Türkiye’de dizi izlemenin veya bazı filmleri izlemenin zaman kaybı olduğunu düşünüyorum.
Sezar’ın hakkını Sezar’a verin. Hangi yörede çekim yapacaksınız, gelenek, görenek ve yöresel ağızlara oyuncularınızı hazırlayın.
Türkiye’nin hangi beldesine giderseniz gidin senaryonuzu yöresel dile hakim bir Edebiyatçıya sunun ki filmin dokusu sağlamlaşsın.
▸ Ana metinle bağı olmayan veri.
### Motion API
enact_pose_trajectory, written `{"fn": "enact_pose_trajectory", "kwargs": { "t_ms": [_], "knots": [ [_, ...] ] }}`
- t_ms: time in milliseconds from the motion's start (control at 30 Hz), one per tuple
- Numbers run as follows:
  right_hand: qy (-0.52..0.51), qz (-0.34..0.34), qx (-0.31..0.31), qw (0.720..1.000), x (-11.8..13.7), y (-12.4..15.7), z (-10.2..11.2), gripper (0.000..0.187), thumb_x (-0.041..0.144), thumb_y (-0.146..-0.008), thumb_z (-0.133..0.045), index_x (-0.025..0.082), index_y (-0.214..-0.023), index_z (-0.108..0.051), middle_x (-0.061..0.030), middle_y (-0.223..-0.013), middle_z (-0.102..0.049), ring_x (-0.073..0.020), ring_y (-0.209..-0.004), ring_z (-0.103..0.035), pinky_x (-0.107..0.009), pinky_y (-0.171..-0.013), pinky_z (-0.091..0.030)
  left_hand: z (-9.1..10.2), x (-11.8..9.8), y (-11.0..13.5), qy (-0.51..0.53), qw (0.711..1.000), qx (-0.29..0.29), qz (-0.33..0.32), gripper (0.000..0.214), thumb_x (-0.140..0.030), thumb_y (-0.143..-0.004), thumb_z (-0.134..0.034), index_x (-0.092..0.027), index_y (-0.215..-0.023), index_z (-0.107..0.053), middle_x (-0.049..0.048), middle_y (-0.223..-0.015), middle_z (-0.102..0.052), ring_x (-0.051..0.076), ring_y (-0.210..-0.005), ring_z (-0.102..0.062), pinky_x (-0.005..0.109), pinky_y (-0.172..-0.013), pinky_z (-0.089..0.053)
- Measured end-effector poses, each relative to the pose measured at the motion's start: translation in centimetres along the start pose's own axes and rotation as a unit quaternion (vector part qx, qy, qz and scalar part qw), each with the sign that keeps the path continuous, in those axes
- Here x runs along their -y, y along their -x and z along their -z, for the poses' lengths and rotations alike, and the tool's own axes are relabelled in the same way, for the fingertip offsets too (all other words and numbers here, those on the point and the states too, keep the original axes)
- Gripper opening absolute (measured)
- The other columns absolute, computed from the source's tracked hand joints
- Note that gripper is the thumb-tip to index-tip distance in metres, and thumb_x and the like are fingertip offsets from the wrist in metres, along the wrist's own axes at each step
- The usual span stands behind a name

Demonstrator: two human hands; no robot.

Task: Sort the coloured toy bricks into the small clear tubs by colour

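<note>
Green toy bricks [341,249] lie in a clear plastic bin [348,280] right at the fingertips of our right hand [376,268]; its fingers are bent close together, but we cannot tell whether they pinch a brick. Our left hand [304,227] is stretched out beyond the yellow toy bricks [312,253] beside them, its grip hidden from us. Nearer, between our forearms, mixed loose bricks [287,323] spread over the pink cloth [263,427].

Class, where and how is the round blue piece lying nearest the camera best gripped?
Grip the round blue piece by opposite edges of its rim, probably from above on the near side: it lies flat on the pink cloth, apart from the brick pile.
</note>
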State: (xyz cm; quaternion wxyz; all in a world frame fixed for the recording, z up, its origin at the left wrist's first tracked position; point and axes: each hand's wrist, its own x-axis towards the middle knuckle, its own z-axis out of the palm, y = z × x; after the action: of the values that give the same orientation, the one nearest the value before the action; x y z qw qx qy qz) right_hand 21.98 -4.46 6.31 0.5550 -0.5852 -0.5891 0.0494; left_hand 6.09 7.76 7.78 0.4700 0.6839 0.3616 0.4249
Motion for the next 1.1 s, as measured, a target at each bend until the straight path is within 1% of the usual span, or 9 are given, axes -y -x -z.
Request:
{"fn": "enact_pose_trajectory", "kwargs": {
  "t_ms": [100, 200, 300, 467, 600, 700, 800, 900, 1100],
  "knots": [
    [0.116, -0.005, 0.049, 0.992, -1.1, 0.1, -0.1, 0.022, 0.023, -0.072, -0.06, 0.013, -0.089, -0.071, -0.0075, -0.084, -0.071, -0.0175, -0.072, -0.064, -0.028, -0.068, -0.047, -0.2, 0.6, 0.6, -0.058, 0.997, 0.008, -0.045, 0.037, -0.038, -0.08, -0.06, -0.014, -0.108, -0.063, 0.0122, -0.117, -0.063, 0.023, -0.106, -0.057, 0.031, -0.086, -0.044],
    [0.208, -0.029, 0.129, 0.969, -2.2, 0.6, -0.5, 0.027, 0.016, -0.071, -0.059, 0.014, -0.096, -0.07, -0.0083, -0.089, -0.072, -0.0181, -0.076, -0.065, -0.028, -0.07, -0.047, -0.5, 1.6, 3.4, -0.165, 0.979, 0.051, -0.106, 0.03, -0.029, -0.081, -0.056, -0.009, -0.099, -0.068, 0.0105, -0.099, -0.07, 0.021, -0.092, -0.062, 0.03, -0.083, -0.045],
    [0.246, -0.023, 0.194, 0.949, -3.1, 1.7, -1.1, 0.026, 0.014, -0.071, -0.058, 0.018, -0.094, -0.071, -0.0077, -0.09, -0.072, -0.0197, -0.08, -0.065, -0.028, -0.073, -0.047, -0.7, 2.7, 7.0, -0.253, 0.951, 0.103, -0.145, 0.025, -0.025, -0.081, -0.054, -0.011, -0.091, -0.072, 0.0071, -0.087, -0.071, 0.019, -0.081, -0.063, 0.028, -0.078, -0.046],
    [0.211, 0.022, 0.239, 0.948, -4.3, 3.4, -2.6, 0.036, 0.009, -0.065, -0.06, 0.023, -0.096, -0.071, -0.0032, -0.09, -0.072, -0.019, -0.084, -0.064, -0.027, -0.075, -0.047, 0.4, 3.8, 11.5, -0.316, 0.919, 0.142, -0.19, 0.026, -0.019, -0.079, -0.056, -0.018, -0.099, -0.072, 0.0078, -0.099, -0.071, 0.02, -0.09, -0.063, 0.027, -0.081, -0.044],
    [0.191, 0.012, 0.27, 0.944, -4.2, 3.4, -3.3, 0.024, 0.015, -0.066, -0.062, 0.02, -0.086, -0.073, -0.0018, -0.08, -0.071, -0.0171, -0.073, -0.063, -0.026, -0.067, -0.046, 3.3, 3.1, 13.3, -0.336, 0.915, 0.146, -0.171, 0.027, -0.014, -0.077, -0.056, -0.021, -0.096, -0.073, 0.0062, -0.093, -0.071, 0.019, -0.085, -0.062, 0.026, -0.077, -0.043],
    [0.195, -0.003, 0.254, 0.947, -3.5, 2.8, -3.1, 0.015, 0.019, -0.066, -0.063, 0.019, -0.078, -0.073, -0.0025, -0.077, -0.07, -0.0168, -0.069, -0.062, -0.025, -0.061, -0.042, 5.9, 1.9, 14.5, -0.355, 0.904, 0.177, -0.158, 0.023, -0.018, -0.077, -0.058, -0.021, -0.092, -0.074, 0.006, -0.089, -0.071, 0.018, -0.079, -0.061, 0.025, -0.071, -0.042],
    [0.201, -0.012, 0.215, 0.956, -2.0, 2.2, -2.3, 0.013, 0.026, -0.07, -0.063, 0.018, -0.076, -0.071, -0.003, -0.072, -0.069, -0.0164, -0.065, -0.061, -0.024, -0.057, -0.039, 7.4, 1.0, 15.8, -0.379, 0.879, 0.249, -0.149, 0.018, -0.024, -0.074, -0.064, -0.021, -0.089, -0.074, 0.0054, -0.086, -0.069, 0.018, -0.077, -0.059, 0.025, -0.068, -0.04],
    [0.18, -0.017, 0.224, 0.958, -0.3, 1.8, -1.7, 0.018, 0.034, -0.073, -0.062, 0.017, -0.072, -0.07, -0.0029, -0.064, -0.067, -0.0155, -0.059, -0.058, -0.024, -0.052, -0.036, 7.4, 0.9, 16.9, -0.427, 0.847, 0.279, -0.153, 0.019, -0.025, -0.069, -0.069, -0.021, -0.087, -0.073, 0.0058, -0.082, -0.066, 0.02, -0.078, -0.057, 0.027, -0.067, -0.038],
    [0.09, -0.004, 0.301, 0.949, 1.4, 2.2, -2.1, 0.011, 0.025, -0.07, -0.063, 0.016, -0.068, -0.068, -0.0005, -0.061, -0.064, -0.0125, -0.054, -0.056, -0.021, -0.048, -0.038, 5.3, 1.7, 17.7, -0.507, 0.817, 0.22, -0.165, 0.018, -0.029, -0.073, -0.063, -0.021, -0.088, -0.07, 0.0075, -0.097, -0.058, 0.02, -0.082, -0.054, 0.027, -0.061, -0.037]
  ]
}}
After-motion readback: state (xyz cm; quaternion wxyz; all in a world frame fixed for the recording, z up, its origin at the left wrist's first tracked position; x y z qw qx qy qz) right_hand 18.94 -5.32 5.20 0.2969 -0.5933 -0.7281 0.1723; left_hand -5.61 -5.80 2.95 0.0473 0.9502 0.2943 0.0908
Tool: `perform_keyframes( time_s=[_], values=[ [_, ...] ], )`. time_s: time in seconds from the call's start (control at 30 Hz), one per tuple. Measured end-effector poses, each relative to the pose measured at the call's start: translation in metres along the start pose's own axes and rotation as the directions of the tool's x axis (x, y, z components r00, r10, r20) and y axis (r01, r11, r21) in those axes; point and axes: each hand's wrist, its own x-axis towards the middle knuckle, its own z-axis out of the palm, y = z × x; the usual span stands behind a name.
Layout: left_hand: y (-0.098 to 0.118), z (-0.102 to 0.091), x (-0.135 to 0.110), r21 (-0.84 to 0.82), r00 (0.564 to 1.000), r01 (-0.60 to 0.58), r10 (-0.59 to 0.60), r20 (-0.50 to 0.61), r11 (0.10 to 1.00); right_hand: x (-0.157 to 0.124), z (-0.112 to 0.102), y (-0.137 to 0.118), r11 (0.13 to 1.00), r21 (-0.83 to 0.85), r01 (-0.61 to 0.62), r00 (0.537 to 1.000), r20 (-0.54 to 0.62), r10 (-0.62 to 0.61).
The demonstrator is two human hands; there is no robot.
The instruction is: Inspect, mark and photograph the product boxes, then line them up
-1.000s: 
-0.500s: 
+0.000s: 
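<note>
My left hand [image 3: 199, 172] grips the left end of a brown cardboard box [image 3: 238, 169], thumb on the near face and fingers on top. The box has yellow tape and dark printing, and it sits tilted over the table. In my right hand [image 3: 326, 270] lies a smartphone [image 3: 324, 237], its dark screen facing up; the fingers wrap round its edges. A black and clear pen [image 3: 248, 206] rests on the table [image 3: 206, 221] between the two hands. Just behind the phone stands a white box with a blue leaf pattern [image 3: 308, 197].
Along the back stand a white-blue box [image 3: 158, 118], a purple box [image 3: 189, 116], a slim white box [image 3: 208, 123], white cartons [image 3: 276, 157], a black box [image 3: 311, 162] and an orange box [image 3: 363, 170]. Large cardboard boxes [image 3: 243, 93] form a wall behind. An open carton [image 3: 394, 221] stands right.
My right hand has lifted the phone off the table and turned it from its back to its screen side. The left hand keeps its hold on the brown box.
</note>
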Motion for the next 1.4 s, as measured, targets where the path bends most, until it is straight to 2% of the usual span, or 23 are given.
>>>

O zaman ne yapıyoruz? Nevşehir’e gidip Yönetmenim ve senaristim diyen, havası bir milyon arkadaşlarımıza Nevşehir ağzından bir kaç kelime öğretiyoruz.
Pakla = Fasulye
Bazar = Pazar
Ciğerine sadaklar dağsin = Ciğerine hastalık değsin
Sıracalı = Argo bir kelime
Bizim evde horanta çok = Bizim evde çok kişi var
Yemek çıkla olmuş = Yemek yavan, sade olmuş
Bi sös ya = Bi sus ya
Ne dineliyon = Ne dikiliyorsun ?
Disene bu sene de kaldı = Desene bu sene de kaldı
Yini seneye gideriz = Yeni seneye gideriz
Heriif Nire Gitsen = Herif diye kocasına hitap eder. Nereye gidiyorsun
Tallaya gidiyoğ = Tarlaraya gidiyoz
Şu enseri ver gız = Şu çekici ver kız
Samsa = Sarımsak
Pateyis – Patatis= Patates
Napcan = Ne yapacaksın?
Cekadımı getir = Ceketimi getir
Zopayla vur = Sopayla vur
Didin mi dimedin mi = Dedin mi demedin mi ?
Yimaa yiyinci gelecam = Yemeği yeyince gelecem
Napsan lan boşvir = Ne yapacaksın boş ver
Appaaa = karşılığı yok ama şaşırmak anlamında söyleniyor. Beklenmeyen bir durum karşısında söylenir
Abaaam = Karşılığı yok bu kelimede şaşırmak anlamında söyleniyor.
Nevşehir çekimlerindeki dizinin Konak müdavimini canlandıran oyuncularına belki faydası olur.